**TASK STATEMENT:** Begin at the line with "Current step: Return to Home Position" and write out every line after it, exactly, through the last line below, adding nothing.

**DATASET CONTENT:**
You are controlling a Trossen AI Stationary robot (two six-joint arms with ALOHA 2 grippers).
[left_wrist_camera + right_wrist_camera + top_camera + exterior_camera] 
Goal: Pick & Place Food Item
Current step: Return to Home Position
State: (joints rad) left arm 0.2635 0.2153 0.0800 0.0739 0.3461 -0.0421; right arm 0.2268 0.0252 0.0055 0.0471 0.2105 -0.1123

**FINAL ANSWER:**
Current step: Return to Home Position
State: (joints rad) left arm 0.2635 0.2153 0.0800 0.0739 0.3461 -0.0421; right arm 0.2268 0.0252 0.0055 0.0471 0.2105 -0.1123

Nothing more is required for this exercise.